§ Work to be completed
The required output is the exact run of lines below that opens at the line with "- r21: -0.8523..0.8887" and closes at the line with "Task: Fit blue".

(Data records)
* * * * * * * * *

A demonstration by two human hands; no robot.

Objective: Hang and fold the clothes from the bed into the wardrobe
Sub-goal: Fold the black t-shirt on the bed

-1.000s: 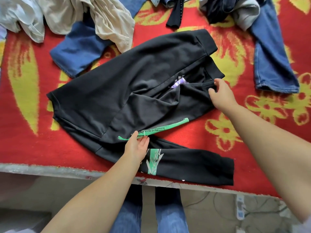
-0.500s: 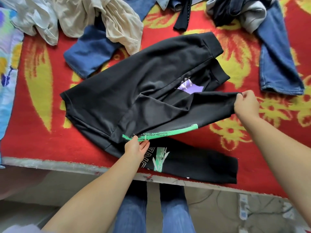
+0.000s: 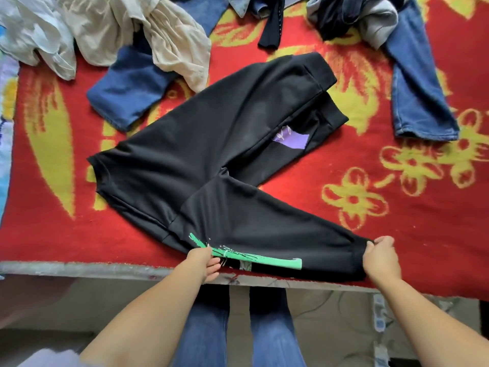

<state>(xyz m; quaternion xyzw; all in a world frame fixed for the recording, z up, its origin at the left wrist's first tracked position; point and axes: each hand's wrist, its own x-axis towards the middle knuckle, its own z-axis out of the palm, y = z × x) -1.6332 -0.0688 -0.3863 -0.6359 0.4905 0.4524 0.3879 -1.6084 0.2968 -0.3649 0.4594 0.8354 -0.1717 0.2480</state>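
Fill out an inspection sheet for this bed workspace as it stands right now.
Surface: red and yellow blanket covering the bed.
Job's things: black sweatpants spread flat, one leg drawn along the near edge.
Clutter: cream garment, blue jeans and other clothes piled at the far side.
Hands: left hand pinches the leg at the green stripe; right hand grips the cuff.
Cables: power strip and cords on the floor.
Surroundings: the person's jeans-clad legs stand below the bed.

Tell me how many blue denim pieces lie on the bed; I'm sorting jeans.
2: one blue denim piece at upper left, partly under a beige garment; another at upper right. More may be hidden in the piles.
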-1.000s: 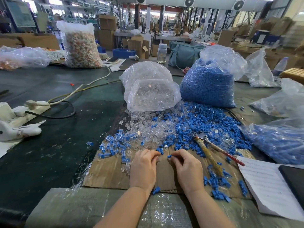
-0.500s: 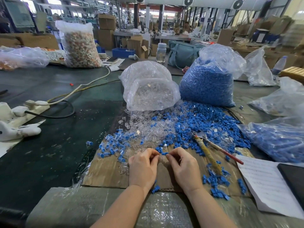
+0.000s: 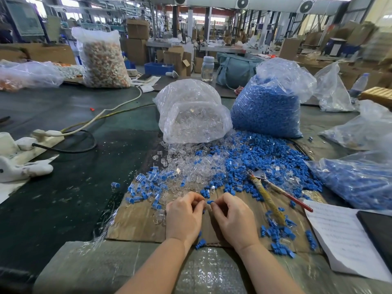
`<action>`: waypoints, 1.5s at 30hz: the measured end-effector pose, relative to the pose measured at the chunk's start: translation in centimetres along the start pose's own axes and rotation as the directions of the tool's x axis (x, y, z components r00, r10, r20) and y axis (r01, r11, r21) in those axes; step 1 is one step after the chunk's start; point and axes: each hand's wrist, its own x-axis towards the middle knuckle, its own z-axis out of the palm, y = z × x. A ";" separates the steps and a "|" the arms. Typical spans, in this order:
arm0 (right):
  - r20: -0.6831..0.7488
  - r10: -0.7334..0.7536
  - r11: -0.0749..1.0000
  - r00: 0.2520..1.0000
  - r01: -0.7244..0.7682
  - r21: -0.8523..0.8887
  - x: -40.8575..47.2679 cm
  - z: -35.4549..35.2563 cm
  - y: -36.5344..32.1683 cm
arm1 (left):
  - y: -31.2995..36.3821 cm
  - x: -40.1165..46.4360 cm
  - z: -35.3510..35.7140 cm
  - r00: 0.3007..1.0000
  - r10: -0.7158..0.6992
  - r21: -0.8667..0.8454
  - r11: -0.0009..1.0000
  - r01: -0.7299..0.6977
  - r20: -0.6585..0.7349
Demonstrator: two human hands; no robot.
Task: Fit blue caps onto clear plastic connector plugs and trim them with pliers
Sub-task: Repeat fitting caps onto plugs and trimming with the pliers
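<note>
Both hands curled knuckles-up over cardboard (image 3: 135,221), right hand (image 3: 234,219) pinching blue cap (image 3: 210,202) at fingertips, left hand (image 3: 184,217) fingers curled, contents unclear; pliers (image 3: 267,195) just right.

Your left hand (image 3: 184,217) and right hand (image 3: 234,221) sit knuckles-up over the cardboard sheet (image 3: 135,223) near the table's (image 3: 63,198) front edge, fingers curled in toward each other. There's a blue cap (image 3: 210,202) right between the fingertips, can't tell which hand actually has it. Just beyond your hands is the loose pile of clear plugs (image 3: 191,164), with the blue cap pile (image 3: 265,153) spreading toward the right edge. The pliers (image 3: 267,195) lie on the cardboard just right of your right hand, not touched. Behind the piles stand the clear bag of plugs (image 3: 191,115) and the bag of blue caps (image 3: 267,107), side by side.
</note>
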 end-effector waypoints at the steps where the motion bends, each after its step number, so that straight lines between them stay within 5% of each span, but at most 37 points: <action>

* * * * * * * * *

§ Completed exercise
  - r21: -0.8523..0.8887
  - x: -40.8575..47.2679 cm
  - z: -35.4549..35.2563 cm
  - y: -36.5344..32.1683 cm
arm1 (left):
  - y: -31.2995..36.3821 cm
  - x: -40.1165..46.4360 cm
  - z: -35.3510..35.7140 cm
  - r00: 0.3007..1.0000
  - r10: -0.7158..0.6992
  - r21: -0.8667..0.8454
  - r11: -0.0009..1.0000
  - r01: -0.7299..0.6977
  - r20: -0.6585..0.7349
Demonstrator: two human hands; no robot.
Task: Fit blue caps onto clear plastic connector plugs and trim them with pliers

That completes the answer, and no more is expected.